Treas. Sec. Yellen warns: Stagflation

https://www.nytimes.com/live/2022/05/18/business/economy-new…

**Yellen warns price increases are causing global ‘stagflationary effects.’**

**By Alan Rappeport, The New York Times, 5/18/2022**

**BONN, Germany — Treasury Secretary Janet L. Yellen said on Wednesday that elevated food and energy prices are depressing both spending and economic output, creating what she called “stagflationary effects” all around the world.**

**Her comments, which came ahead of a Group of 7 finance ministers meeting this week, offered a downbeat assessment of the global economy at a moment when nations are facing significant headwinds.**

**Ms. Yellen suggested that the United States was well placed to withstand the turbulence, pointing to America’s strong labor market and healthy household finances. ... “This is an environment that is filled with risks, both with respect to inflation, and also potential slowdowns,” Ms. Yellen said...** [end quote]

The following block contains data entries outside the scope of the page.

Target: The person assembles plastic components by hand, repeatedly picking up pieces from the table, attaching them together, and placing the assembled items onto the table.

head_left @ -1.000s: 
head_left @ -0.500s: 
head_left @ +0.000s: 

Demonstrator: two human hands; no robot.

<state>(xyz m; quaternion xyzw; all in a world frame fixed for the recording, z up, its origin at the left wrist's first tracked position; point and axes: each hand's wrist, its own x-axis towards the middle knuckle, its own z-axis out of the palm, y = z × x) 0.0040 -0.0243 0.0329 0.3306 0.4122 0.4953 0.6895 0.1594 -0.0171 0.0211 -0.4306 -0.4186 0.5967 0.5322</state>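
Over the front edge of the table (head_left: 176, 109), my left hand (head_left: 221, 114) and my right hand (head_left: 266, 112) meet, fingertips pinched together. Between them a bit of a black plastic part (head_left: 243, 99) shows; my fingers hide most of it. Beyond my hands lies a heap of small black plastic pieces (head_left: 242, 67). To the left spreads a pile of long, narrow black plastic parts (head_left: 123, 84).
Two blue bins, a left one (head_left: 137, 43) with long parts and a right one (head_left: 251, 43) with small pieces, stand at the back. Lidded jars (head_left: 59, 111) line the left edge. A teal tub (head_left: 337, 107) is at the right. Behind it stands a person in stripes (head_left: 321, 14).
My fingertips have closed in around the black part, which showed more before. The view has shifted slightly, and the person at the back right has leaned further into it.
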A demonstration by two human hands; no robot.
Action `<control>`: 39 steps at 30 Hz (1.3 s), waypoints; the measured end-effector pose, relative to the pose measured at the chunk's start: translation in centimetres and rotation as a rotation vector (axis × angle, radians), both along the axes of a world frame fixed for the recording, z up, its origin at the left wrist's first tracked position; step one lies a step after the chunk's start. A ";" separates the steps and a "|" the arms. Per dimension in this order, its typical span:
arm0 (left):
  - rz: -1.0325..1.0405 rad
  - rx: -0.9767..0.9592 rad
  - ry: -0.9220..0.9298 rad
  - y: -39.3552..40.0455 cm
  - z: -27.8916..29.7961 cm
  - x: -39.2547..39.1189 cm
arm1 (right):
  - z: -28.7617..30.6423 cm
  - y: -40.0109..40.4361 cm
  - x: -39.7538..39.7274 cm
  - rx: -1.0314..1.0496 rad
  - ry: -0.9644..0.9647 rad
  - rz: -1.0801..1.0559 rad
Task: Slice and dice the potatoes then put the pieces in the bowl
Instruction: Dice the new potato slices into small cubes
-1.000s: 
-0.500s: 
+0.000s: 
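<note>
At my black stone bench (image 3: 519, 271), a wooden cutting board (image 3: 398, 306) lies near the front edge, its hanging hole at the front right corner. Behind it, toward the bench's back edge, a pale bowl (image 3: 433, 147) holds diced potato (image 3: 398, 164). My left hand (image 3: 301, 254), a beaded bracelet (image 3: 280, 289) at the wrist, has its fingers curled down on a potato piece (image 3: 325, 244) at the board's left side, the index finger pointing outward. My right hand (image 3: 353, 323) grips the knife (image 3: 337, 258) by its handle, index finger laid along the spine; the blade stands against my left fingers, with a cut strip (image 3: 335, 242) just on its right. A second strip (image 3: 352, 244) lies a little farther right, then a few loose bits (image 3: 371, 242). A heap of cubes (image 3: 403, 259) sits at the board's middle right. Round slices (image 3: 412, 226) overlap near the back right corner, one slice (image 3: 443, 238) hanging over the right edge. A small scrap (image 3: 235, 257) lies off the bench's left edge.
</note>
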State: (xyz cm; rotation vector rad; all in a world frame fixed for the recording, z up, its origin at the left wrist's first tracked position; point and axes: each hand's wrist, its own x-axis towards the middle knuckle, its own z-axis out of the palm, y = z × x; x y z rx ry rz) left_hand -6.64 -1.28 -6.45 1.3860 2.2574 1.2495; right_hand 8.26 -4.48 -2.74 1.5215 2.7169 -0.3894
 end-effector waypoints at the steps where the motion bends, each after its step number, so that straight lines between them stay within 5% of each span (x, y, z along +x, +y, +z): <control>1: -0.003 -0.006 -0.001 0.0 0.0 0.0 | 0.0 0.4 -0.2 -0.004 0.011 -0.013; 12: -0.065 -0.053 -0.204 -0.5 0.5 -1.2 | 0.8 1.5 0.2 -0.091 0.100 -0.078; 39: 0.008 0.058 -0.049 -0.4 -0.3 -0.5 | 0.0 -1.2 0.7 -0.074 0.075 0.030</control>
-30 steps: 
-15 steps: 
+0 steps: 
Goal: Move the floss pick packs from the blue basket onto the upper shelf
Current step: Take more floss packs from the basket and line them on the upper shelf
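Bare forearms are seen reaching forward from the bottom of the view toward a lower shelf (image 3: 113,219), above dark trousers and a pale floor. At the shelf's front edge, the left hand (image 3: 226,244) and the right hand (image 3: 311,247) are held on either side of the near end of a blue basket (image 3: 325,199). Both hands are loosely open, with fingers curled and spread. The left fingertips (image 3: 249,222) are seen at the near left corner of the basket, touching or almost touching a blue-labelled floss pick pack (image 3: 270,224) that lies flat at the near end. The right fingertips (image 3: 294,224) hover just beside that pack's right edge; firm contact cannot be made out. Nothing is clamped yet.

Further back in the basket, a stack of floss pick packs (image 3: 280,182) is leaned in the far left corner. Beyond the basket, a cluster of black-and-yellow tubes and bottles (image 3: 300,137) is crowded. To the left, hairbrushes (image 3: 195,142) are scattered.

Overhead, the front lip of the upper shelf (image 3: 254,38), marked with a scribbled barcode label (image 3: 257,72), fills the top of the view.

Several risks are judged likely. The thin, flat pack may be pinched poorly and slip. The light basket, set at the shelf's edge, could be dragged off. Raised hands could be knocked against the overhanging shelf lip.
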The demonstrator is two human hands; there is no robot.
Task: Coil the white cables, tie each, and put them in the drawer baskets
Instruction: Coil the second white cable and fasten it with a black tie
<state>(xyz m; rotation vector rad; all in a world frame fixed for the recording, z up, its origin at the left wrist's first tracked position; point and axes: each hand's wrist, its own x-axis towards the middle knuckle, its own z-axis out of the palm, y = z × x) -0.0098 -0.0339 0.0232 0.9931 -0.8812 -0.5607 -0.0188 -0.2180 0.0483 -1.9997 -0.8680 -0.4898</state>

Most METARs will remember the stagflation of the late 1970s as a miserable time when prices rose at the same time that the economy stagnated. The stock and bond markets did poorly also. (Bond yields rose so the value of existing bonds fell.) Workers suffered since unemployment was high while prices rose. Retirees on Social Security suffered badly until the government started adjusting the benefits to inflation.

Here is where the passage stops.